15th Jul 2021 10 minutes read

5 Reasons Why You Should Use CTEs Instead of Subqueries

Table of Contents

Common Table Expressions vs. Subqueries
5 Reasons to Choose CTEs
5 Reasons to Use CTEs Rather Than Subqueries
Let’s Practice CTEs!

Common Table Expressions, or CTEs, were introduced in SQL:1999 to handle cases where the output of one query is used within another query. But didn’t we already have subqueries for this? In this article, I’ll demonstrate with multiple examples why CTEs are better than subqueries for the structure and readability of your SQL queries.

Let’s start by reminding ourselves what CTEs and subqueries are and how they differ.

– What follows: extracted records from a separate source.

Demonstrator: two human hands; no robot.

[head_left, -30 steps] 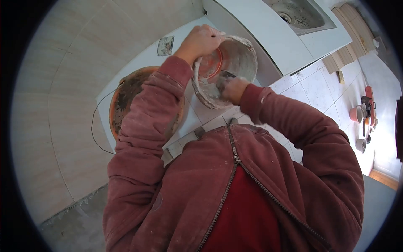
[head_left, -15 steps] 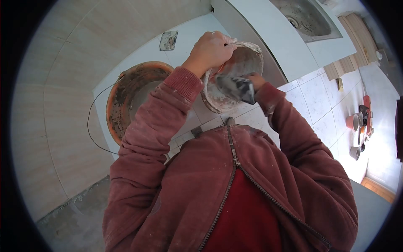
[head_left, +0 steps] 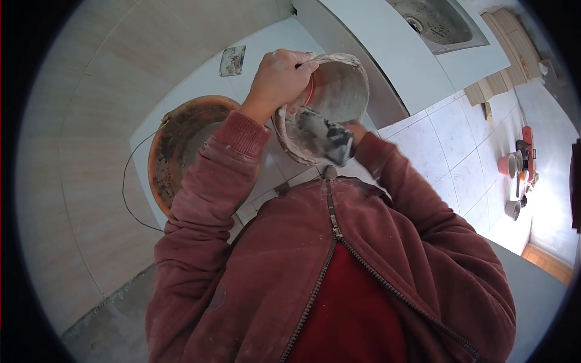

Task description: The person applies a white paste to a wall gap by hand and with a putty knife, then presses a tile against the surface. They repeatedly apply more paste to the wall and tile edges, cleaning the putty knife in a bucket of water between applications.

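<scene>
My left hand (head_left: 281, 75) is closed over the rim of a tilted bucket (head_left: 345, 85), whose edge and inside are crusted with pale plaster. At the bucket's mouth, my right hand (head_left: 357, 132) is closed on a trowel (head_left: 327, 136); its flat metal is smeared grey and black and slightly blurred. The trowel reaches into the bucket near the lower wall, but the right fingers are mostly hidden by it. Left of the hands stands a larger orange tub (head_left: 160, 163) with a wire handle, its wall spattered and greyish material inside, partly covered by my left sleeve.
A smeared dark plate (head_left: 232, 61) lies on the white surface beyond the tub. A steel sink (head_left: 445, 24) is set in the white counter (head_left: 393, 42) at upper right. Stacked boards (head_left: 502, 85), small pots (head_left: 507, 164) and a red tool (head_left: 528, 148) lie to the right on the tiled floor.
The bucket and both hands have shifted slightly left in view. The trowel has moved a little within the bucket's mouth, and more of the bucket's inside shows. Both holds stay the same.
</scene>
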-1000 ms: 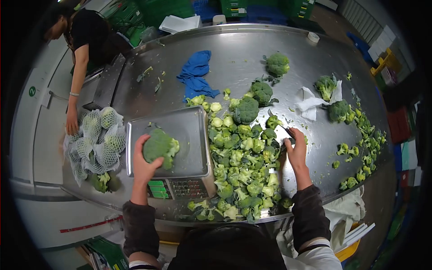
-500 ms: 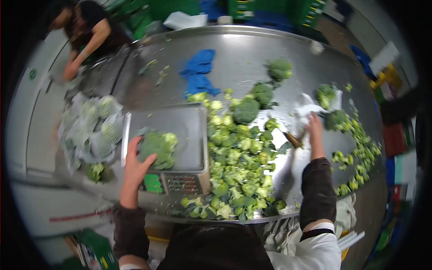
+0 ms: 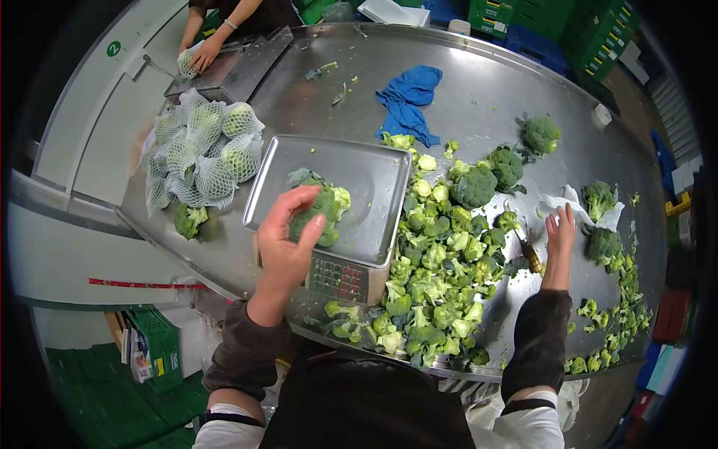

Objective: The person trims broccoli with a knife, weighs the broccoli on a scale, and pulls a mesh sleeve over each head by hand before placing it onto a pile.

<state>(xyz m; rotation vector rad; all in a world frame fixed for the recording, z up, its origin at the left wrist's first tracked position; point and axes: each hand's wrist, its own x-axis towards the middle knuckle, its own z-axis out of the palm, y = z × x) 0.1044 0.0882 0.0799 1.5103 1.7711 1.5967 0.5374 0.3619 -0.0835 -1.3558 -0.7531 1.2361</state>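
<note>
On the metal tray of the weighing scale (image 3: 365, 202) lies a broccoli head (image 3: 338, 206). My left hand (image 3: 288, 236) is over its left side, fingers spread and curved; whether they touch it is unclear. My right hand (image 3: 559, 238) has its fingers apart beside a white cloth (image 3: 552, 203). Just left of that hand, a knife with a brown handle (image 3: 532, 257) lies on the table. Between the hands is a big pile of cut broccoli pieces (image 3: 434, 280). Several whole heads (image 3: 474, 187) lie behind it.
Net-wrapped heads (image 3: 206, 153) are heaped left of the scale, with a bare head (image 3: 189, 221) in front. A blue cloth (image 3: 410, 97) lies at the back. At the back left, a co-worker's hands (image 3: 203, 56) hold a netted head. Small pieces (image 3: 617, 329) line the right edge.
The view has shifted, so the table sits further right and higher. My left hand's fingers have lifted somewhat from the broccoli on the tray. The co-worker's hands now show a netted head.
</note>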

Common Table Expressions vs. Subqueries

A subquery is a query nested inside another query. It can be placed anywhere in a query, even within another subquery. The syntax is very simple – you just put your subquery inside parentheses and insert it into the main query, wherever it is needed. Note that subqueries are executed before the main query (also called the parent query or the outer query) so that their results can be used by the main query. It’s often quite tricky to read an SQL query with multiple subqueries because even though they are executed first, they are defined somewhere in the main query. You can read more about SQL subqueries in this introductory guide.

A Common Table Expression (CTE), also referred to as a WITH clause, is a temporary named result set that you can reference anywhere in your query. In contrast to subqueries, which are inserted exactly where you need them, all CTEs are defined before the main query and are then referenced in the query using the assigned name. In the examples below, we’ll see how this significantly improves the structure and readability of an SQL query. You first define all temporary result sets you need and then use them in the main query when necessary.

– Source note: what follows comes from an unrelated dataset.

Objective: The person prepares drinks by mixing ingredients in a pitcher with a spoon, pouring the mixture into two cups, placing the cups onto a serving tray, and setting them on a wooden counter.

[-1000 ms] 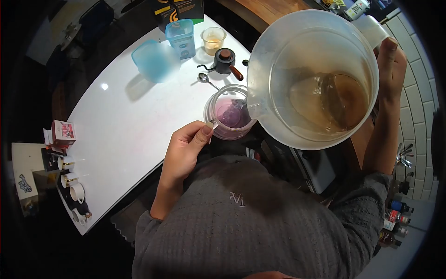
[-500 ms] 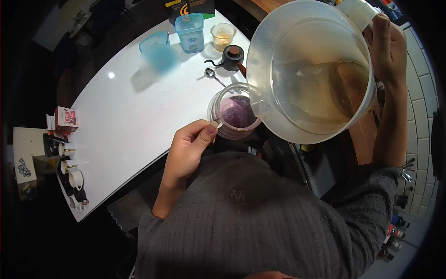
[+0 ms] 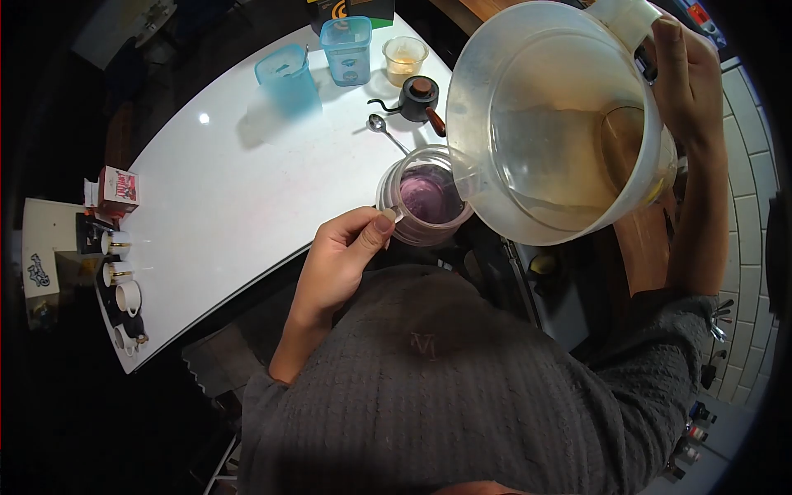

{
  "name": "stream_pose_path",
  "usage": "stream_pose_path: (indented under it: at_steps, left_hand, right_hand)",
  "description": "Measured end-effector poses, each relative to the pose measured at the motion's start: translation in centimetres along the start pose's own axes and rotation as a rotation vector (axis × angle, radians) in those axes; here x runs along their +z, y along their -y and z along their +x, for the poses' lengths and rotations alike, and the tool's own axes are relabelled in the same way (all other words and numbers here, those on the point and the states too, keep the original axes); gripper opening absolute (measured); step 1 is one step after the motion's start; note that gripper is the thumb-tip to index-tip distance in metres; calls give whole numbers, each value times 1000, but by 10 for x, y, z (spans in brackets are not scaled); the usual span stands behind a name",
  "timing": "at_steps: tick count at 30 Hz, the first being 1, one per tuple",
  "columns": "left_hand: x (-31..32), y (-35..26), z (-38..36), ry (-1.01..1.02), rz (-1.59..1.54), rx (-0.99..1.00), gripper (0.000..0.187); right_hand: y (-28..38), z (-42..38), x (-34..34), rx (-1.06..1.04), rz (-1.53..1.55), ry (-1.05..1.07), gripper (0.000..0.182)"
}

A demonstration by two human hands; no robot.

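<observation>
Near the edge of the white surface (image 3: 214, 206), your left hand (image 3: 340, 254) has its thumb and fingers pinched on the handle of the small pitcher (image 3: 429, 202), which holds something purple. Gripping it from the side leaves the mouth uncovered and probably steadies it; whether its base rests on the surface or sits just past the edge, you cannot tell from this angle. Up on the other side, your right hand (image 3: 691, 82) is clenched around the handle of the large jug (image 3: 553, 91), a firm hold that seems suited to so broad a vessel. You have the large jug tilted, so its lip overlaps the rim of the small pitcher in this view; contact between the 2 is unclear, and no stream can be made out. Some brownish liquid shows inside the large jug.

Beyond the small pitcher, the spoon (image 3: 377, 124) lies with its handle towards that pitcher. Just beside it stands the black kettle (image 3: 415, 101), its wooden handle turned your way, likely an easy angle to grasp. Farther off are the clear cup (image 3: 405, 64) with beige contents and 2 blue tubs (image 3: 346, 56), the left tub partly blurred; set back there, they leave your hands room.
</observation>
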State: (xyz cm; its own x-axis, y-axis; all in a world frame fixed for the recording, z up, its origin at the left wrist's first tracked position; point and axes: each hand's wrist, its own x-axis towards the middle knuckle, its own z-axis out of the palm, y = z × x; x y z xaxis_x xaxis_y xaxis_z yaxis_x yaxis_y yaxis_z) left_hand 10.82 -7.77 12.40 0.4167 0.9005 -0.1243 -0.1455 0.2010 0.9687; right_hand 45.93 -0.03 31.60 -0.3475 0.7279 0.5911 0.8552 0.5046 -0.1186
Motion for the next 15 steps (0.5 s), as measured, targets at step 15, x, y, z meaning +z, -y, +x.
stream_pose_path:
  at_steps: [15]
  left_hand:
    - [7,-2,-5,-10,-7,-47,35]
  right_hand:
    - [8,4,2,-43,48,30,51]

A detailed introduction to common table expressions can be found here. Learn more about the difference between SQL CTEs and subqueries in this overview article.

5 Reasons to Choose CTEs

SQL learners often wonder whether they should use a common table expression or a subquery when writing a complex SQL query. Let’s go through several examples to explain why you should prefer a CTE over a subquery. For these examples, I’ll be using the following table that summarizes the performance of employees from several departments.

performance
id	name	department	years_experience	kpi
11	Marta Stewart	Sales	1	68.8
12	Cathrine Black	Sales	1	91.7
13	Julian Lee	Operations	6	95.5
14	Oliver Henrikson	Sales	5	78.1
15	Julia Grey	Sales	4	73.2
16	Penelope Green	Operations	3	82.7
17	William Smith	Sales	2	97.4
18	Gabriel Garcia	Operations	1	90.1
19	Nikita Moore	Operations	1	75.2
20	Lucy Miller	Finance	3	79.9
21	Sheldon Cooper	Finance	3	98.9
22	Leonard Hofstadter	Finance	2	93.4

For each employee, we have their ID, full name, department, years of experience, and a KPI completion score on a scale from 0 to 100.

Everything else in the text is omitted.